Starting with the line containing "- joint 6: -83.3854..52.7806" and going on through the line containing "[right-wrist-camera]", return the lines of the data below exactly, and only those.

[Supplied data]
※ ※ ※
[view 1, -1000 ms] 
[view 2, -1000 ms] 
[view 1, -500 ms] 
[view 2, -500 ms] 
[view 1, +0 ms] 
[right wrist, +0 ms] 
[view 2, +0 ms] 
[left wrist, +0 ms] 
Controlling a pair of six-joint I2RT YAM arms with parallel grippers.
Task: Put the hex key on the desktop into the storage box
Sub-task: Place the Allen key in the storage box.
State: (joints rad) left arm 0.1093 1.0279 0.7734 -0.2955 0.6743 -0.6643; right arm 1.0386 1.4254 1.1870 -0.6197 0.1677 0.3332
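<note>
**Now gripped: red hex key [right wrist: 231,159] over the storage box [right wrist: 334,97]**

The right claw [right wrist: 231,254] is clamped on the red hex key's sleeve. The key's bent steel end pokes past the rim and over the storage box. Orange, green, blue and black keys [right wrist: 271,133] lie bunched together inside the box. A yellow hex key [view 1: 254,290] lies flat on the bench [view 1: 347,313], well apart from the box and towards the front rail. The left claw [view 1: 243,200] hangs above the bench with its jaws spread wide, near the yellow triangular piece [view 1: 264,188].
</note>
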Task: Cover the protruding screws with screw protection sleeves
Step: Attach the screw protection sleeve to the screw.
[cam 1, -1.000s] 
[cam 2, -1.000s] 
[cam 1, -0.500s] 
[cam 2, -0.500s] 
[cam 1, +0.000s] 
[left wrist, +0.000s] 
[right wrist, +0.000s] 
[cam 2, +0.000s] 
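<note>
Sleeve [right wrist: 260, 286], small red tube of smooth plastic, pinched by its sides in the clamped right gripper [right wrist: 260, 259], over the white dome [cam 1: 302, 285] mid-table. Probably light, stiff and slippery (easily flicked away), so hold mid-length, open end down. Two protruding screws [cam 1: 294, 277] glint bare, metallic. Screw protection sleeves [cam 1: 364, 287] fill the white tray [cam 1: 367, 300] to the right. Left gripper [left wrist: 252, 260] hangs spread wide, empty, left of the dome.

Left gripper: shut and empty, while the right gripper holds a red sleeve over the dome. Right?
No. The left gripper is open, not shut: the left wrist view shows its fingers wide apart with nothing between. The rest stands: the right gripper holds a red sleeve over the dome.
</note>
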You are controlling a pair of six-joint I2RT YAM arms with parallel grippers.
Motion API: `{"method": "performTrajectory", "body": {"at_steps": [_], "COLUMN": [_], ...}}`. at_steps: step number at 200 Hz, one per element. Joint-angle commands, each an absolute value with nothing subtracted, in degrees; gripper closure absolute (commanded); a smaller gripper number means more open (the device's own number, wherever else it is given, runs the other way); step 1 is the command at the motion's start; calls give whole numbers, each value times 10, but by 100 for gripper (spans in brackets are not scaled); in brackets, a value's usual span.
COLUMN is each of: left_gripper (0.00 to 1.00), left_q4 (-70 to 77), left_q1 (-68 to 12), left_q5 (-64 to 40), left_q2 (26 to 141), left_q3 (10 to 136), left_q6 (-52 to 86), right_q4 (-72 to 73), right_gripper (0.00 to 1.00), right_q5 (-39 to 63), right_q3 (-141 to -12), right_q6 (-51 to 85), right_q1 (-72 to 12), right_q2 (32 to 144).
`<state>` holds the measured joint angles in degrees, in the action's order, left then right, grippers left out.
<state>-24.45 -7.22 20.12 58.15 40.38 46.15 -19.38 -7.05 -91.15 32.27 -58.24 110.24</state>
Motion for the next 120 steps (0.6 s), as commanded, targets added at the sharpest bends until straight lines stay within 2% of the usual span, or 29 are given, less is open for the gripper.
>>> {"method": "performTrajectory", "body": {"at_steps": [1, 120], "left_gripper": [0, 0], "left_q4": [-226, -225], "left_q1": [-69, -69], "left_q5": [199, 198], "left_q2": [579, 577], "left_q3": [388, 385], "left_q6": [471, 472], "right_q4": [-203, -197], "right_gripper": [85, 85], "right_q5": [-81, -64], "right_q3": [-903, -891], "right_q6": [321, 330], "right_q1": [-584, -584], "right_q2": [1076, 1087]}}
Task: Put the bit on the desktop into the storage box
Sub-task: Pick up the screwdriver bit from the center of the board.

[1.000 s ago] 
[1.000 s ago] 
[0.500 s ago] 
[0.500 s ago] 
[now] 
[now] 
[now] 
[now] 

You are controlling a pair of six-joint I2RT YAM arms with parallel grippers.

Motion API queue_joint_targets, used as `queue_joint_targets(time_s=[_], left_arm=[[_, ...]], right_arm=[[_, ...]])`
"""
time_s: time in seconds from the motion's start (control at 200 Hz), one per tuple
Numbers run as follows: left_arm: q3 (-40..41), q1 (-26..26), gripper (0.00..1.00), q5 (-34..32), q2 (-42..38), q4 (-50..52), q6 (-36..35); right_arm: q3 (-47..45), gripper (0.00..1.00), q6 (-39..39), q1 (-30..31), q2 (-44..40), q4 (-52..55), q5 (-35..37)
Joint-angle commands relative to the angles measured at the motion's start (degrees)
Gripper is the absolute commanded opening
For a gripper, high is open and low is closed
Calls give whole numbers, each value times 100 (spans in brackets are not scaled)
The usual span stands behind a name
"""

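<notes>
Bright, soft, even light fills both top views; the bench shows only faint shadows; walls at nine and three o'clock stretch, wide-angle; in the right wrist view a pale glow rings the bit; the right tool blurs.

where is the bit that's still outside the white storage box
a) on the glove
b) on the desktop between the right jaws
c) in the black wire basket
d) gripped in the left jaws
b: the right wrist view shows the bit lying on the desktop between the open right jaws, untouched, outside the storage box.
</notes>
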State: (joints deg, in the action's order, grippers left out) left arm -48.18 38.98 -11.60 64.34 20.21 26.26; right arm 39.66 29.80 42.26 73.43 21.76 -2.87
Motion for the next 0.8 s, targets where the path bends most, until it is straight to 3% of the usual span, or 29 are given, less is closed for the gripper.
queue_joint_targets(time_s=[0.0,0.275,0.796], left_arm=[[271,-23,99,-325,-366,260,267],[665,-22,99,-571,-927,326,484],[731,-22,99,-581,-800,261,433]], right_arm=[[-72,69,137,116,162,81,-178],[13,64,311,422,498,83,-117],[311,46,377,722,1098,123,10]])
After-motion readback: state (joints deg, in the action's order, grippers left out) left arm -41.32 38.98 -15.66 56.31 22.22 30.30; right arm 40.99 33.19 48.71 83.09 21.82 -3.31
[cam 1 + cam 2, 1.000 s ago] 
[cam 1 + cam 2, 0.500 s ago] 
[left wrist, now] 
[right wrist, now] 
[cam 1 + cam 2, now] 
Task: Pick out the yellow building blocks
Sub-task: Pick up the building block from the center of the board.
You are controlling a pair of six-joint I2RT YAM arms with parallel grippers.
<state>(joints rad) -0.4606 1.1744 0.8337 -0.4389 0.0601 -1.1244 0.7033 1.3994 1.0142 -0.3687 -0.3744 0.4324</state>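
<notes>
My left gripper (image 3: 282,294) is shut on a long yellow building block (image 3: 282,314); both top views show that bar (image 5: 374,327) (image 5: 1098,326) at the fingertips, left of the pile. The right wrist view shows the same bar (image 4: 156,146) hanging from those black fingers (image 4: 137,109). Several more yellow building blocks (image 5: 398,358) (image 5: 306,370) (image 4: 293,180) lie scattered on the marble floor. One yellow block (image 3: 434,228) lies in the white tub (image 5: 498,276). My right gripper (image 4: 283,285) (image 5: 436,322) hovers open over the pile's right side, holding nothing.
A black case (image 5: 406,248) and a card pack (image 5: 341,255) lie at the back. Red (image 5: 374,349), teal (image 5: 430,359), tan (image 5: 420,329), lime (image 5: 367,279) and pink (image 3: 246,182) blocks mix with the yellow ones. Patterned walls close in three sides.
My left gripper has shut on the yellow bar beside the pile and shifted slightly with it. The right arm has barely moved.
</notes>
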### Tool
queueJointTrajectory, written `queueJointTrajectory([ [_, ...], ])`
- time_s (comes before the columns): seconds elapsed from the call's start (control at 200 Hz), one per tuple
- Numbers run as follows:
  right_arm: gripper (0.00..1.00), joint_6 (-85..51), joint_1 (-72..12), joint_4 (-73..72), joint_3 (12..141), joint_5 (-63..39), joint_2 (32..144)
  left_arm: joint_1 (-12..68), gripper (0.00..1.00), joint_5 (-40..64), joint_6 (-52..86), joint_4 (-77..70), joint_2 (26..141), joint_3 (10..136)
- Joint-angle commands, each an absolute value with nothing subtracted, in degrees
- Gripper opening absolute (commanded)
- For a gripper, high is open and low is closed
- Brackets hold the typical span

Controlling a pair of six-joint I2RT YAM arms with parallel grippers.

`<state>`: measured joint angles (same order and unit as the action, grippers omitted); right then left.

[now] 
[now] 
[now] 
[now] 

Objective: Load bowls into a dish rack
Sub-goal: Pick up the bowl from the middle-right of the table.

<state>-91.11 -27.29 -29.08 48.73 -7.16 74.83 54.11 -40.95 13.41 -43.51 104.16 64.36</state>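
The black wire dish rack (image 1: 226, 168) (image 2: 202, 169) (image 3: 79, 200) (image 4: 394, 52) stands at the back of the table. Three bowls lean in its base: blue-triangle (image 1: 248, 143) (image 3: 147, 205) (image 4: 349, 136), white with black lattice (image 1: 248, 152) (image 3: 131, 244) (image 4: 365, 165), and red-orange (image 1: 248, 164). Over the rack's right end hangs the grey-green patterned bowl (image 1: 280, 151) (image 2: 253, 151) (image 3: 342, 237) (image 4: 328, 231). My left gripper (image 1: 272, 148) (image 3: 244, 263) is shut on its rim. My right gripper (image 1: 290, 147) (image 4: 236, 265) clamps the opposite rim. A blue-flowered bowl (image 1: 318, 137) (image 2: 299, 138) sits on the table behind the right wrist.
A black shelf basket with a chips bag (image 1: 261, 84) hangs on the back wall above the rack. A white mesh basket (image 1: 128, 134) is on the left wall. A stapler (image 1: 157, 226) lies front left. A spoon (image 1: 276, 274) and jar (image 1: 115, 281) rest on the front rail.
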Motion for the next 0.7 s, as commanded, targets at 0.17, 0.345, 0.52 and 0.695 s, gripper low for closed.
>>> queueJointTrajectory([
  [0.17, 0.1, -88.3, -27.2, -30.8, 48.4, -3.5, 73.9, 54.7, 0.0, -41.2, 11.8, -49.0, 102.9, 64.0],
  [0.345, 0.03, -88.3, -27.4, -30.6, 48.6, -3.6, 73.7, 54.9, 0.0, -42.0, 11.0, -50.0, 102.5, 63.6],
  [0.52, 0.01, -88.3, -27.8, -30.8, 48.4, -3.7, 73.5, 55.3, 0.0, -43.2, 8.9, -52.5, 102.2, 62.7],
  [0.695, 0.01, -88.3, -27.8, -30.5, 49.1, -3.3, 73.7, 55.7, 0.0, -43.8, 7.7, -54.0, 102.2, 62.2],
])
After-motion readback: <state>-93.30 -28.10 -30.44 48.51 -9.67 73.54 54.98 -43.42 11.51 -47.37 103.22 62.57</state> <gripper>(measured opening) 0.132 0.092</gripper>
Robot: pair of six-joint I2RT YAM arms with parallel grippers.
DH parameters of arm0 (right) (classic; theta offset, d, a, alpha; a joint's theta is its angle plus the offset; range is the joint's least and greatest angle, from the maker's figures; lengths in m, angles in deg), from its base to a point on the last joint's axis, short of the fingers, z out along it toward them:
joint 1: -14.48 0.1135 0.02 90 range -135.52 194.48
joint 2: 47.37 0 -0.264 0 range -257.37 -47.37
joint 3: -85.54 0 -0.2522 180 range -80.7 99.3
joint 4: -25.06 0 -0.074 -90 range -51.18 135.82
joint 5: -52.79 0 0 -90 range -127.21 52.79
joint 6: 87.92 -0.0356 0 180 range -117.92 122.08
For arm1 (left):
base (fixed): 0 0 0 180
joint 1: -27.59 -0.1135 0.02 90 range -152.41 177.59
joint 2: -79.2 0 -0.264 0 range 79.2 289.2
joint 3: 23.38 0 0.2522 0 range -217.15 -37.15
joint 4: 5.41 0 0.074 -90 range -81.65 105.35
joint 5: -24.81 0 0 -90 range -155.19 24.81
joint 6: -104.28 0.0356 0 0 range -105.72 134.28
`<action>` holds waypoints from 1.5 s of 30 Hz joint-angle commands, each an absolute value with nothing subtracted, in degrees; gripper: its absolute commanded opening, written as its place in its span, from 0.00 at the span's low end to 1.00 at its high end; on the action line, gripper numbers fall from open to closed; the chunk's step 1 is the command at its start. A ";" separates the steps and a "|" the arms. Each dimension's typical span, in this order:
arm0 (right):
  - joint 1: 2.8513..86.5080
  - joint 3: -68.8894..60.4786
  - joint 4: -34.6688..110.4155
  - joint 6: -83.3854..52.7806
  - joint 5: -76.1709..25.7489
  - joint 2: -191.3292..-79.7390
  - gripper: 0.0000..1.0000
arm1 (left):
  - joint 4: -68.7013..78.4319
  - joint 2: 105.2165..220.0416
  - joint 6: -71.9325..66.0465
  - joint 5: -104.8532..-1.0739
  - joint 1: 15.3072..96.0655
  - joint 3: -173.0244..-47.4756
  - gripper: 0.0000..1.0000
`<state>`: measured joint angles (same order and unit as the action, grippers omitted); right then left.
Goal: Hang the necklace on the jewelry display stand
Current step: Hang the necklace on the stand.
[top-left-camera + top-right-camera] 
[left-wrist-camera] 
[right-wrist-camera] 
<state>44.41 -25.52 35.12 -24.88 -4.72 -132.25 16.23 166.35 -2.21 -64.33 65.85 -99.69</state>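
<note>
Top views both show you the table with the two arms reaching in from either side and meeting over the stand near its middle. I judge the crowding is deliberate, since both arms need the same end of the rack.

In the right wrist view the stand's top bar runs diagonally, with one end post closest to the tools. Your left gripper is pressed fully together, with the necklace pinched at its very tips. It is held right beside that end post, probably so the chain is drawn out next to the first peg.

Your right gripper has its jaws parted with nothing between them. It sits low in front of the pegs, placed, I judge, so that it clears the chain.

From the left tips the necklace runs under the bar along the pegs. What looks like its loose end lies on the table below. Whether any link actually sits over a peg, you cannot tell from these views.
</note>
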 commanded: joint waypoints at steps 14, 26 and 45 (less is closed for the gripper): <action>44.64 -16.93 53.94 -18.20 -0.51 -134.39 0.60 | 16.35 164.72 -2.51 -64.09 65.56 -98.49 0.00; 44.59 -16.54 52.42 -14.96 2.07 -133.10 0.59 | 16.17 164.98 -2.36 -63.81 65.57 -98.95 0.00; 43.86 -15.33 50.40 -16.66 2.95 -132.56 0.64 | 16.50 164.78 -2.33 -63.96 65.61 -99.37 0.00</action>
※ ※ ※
[Answer area]
  - joint 6: -83.3854..52.7806
  - joint 5: -76.1709..25.7489
  - joint 2: -191.3292..-79.7390
  - gripper: 0.0000..1.0000
arm1 (left):
  - joint 4: -68.7013..78.4319
  - joint 2: 105.2165..220.0416
  - joint 6: -71.9325..66.0465
  - joint 5: -104.8532..-1.0739
  - joint 1: 15.3072..96.0655
  - joint 3: -173.0244..-47.4756
  - gripper: 0.0000..1.0000
`<state>`: measured joint angles (same order and unit as the action, grippers omitted); right then left.
Goal: Hang the necklace on the jewelry display stand
Current step: Hang the necklace on the stand.
[top-left-camera + top-right-camera] 
[left-wrist-camera] 
[right-wrist-camera] 

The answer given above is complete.